Argument that "Free & Uncensored Internet Should Be Included in Basic Human Rights" Appears
Basic human rightsRefers to the universal right that a person is born to have. For such basic human rights,Free & Uncensored Internet Should Include"Birmingham UniversityMelten Leglitz, who teaches global ethics at
The Human Right to Free Internet Access-Reglitz–Journal of Applied Philosophy-Wiley Online Library
Free broadband: internet access is now a human right, no matter who pays the bills
Basic human rights are called "rights that people are born with," but in reality, basic human rights vary from country to country. In Japan, the constitution guarantees basic human rights.Freedom of thought and conscience"Freedom of expression"Right to live"Property rightsIs a typical example.
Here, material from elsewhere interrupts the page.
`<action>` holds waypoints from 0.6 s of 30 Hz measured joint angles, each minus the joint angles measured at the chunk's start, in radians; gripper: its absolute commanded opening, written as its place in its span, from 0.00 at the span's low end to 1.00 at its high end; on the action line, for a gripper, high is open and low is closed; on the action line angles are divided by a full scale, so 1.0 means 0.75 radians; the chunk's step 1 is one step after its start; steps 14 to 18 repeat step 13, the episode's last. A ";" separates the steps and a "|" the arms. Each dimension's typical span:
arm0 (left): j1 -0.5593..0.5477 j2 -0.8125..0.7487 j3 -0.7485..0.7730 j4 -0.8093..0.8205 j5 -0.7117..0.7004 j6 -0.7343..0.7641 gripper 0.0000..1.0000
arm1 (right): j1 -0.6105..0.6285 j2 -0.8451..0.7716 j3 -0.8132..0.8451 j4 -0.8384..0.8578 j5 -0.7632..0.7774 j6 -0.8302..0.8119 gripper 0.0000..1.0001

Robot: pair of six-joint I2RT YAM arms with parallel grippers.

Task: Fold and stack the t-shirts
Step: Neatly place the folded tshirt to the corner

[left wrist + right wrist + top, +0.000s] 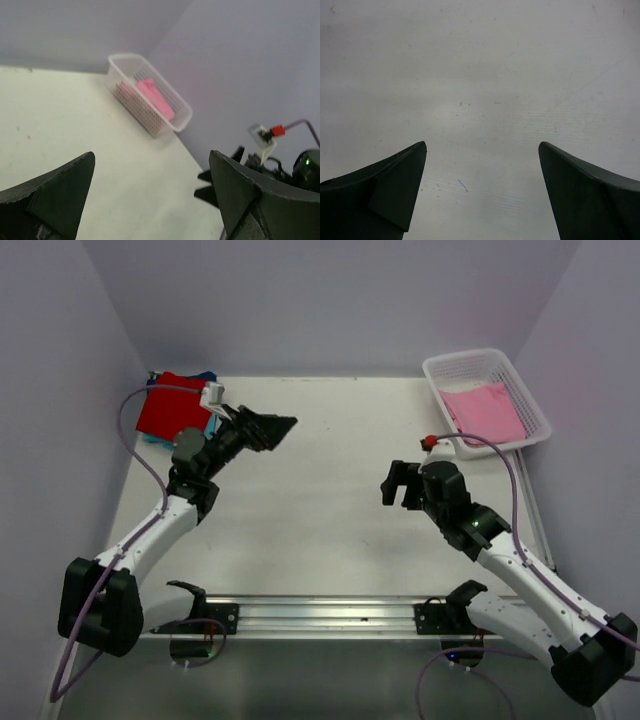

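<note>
With left gripper (281, 434) and right gripper (398, 489) both open and empty, I should grasp the pink t-shirt (485, 412) deeply, not the basket (470, 357).

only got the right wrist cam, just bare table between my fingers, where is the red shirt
Observer: The red t-shirt lies folded at the far left corner of the table.
Operator: is the left arm holding it
Observer: No. The left gripper is open and empty, just right of that shirt, pointing toward the middle of the table.
Operator: any other shirt in sight
Observer: A pink t-shirt lies inside the white basket at the far right corner.
</note>
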 measured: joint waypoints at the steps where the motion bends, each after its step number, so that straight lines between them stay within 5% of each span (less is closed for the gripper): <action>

Leglitz asserts that "free access to the Internet should be a fundamental human right, and should be offered to those who cannot afford the Internet." Leglitz cites the fact that many political claims have been made on the Internet in recent years.
United NationsUniversal Declaration of Human RightsIs free to express his thoughts and conscience without being censored.Free speech, Or anyone can form, disband, join, or withdraw from an organization (association)Freedom of association”, Who can freely receive and communicate their opinions without interference.Freedom of informationArgued in 1948 that human rights should be a fundamental human right. This Universal Declaration of Human Rights is the basis of the United Nations Convention on Human Rights and is the most basic of the rules on "human rights in the world."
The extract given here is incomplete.